Providing blockchain innovators the ability to develop their networks under a clearer regulatory and legal framework is vital if the broader open blockchain economy is to grow to its full potential here in the United States.

Fairshake is a federal independent expenditure-only committee registered with the Federal Election Commission and supports candidates solely through its independent activities.”

https://www.fairshakepac.com/

guywithahat
From what I've seen, spending has almost no effect on competitive elections. Groups like Fairshake are more about punishing candidates who take opposition positions. I haven't looked at the fairshake data in-depth but I'd guess they just invested in candidates likely to win who aren't vocally opposed to their position.
justin66
> From what I've seen, spending has almost no effect on competitive elections. Groups like Fairshake are more about punishing candidates who take opposition positions.

Which... does not influence elections?

> From what I've seen, spending has almost no effect on competitive elections. Groups like Fairshake are more about punishing candidates who take opposition positions.

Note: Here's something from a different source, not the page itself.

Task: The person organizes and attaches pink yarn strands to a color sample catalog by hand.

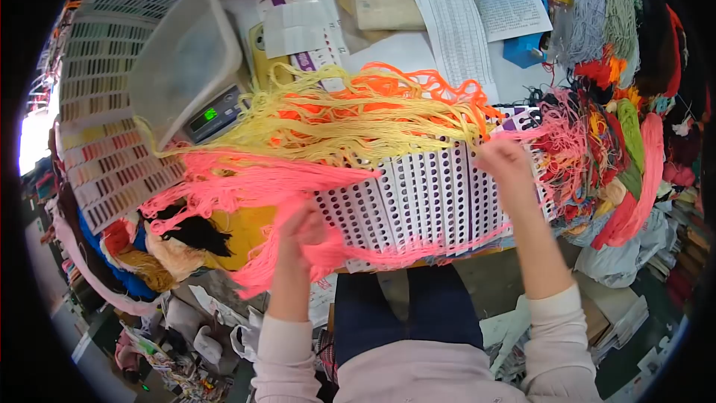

A large number of elections for the House of Representatives aren't competitive. The candidate from the incumbent party is going to win no matter how bad they are and no matter how good the other candidates are. No amount of money spent on that election will change things.

However, in a large number of those districts only a small fraction of the voters from that party vote in the primaries or attend the caucuses where that party chooses its candidate. There usually isn't a lot of spending on this. A well funded primary challenger has a very good chance of knocking the incumbent out in the primary or at the caucus.

The threat of this is how Trump keeps the Republicans in the House almost completely under his control. Look at all those Republicans in the House who voted for the "Big Beautiful Bill" and then went home to get completely excoriated by their constituents at town halls for not holding out to get the parts of the bill that were terrible for those constituents removed.

They knew that would be the reaction. But Trump told them that if they didn't vote for it or delayed it to make more changes he'd fund a primary challenger.

digital_sawzall (dead)
Wow, seats are cheap! We should totally let the people with the most money buy them, that will bring us stability.
bee_rider
I wonder if we could design a system where everybody in the populace chips in a little bit, and the people buy some representatives of our own.
noman-land
I have been thinking the same. Use their own tools against them.
Depressingly this is exactly how it went in the 19th century only instead of railway barons we now have tech barons.
itsdrewmiller
“At that rate” - your math only makes sense if their spending is the entire reason those campaigns won. I haven’t dug into the numbers, but if those are house and senate campaigns then it’s a small fraction of total spending.
dkiebd
Who is going to spend a dime in lobbying for or against the EU’s AI Act? The absolutely irrelevant Mistral, which is starved for money and would rather stay on the good side of the European commissioners and oligarchs?